高田さんと初めて出会ったのは2年前の事だった。
週に2度彼女の身の回り(主に掃除と買い物)のサービスをする事になり、
私は高田さんと知り合った。
いつものようにまず部屋を見渡すと、本棚には珍しく色んなジャンルの本があり、
私たちはすぐに仲良くなった。
彼女はとても品がよく、とても丁寧な言葉で話される。
どんな事にも感謝して、こっちが泣きたい位可愛い女性だった。
週に2度の時間を高田さんはとても大切にされ
「貴女に見て頂きたくて・・・・」と、自分が作った短歌を恥ずかしそうに見せてくれる。
本来なら、その時間は掃除や買い物の時間なのに、
「私は貴女とお話ししたいから、どうぞ座って。」と言われる。
高田さんは生涯独身で、ずっとお姉さんと暮らして居たのだけれど、
そのお姉さんが亡くなって、自分も脳溢血で倒れて入院していたんだけれど、
そのせいでしょっちゅう転倒するようになり、家事が出来なくなってしまったらしい。
唯一、血の繋がりのある甥っ子さんの頼みで
この介護付きマンションに入ったそうで、とても孤独を感じているとの事だった。
私にとっての「介護」とは、利用者さんの気持ちが一番大事なので、
会社のいうサービスなんてどうでも良かったし、私は亡くなった自分の祖母を重ね合わせてしまって、もう利用者さんという距離は無くなって、肉親のように思っていた。

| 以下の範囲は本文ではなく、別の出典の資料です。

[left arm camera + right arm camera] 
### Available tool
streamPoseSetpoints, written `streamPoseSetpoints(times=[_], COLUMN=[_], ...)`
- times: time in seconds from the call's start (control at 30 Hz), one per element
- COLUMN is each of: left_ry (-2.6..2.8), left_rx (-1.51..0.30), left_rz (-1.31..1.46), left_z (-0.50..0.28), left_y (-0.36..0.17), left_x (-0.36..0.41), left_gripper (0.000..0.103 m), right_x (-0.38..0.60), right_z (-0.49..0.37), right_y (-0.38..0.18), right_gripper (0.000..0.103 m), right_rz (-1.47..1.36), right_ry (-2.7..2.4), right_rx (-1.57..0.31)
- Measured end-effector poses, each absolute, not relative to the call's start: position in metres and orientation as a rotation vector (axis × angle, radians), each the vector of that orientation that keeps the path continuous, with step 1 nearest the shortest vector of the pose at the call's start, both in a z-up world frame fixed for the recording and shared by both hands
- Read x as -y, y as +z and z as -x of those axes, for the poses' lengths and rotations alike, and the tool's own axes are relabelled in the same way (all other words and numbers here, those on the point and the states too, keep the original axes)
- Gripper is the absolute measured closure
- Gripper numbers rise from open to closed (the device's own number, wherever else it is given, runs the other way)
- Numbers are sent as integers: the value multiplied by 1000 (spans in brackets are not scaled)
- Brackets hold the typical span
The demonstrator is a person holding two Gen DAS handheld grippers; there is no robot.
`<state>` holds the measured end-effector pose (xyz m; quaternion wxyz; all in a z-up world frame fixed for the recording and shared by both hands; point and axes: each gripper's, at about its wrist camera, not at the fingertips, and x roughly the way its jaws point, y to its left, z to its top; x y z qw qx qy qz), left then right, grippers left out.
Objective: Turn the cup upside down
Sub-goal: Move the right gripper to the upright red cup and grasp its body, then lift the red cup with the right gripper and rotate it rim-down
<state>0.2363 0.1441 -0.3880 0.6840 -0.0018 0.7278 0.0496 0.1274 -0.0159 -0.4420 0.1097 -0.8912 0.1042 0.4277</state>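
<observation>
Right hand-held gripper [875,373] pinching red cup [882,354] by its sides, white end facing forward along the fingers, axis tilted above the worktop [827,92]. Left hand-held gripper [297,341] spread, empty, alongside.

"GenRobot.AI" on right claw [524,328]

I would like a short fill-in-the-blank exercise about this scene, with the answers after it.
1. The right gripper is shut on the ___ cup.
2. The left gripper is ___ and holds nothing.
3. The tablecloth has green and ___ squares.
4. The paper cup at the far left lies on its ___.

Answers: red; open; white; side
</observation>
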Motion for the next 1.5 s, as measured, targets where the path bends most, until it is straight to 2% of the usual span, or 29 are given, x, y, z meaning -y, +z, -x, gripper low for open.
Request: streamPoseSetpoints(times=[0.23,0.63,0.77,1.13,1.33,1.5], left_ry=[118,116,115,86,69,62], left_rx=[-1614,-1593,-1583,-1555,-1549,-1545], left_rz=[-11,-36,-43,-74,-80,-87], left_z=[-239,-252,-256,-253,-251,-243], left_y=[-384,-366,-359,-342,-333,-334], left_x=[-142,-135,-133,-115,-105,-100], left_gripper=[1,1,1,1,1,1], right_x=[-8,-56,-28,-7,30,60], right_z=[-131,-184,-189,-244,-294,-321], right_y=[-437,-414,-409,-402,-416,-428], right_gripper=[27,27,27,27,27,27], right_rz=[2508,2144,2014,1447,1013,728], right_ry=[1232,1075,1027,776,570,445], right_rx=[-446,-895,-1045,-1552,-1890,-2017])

会社の規則では(介護サービス全般)休日や、休み時間の時間外に、利用者さんの家に行くのは厳禁なのだけど、私は毎日仕事が終わったら顔を出して帰るのが習慣になっていた。
ある日、高田さんは私に押入れから風呂敷包みを出して欲しいと言い
紫の風呂敷を丁寧に開くと、額に入った高田さんの写真が出てきた。
「これを私の遺影に使って欲しいの。」
何も言えない私に
「貴女と最後に出会えて、私は幸せだったのよ。」と、私の震える手を優しく握って
「これを貰ってくれない?」と木彫りの宝石箱と、大切にしていた本を差し出した。
「ありがとう・・・」と言えたかどうか、もう覚えていないけど、
なんとか家に帰って宝石箱を開けると、中にはぎっしり喉飴が入っていた。
いつか高田さんがいなくなる
それは揺るぎようの無い現実で
私はその日が怖くて
それからすぐ、高田さんの具合が悪くなり、私は
本当に、どうしてだか今でも判らないんだけど、その宝箱を捨ててしまった。
それから私は仕事を辞め、入院した高田さんの付添をして
高田さんの最期を看取った。
最後まで、宝箱の事は言えずに。
だけど、もし いつか天国で会えたなら、きっと彼女は笑って
「いいのよ。」といつものように微笑んで許してくれるだろう。
彼女の微笑みは、まるで冬の陽だまりみたいで
そこだけ花が咲いたようにあったかで。
私は私を信じる事が出来なかったけど、
高田さんの言葉を信じる。
私という人間を、確かに必要としてくれたのだから。
私は貴女に出会えて 幸せでした。
天国が素敵な所でありますように。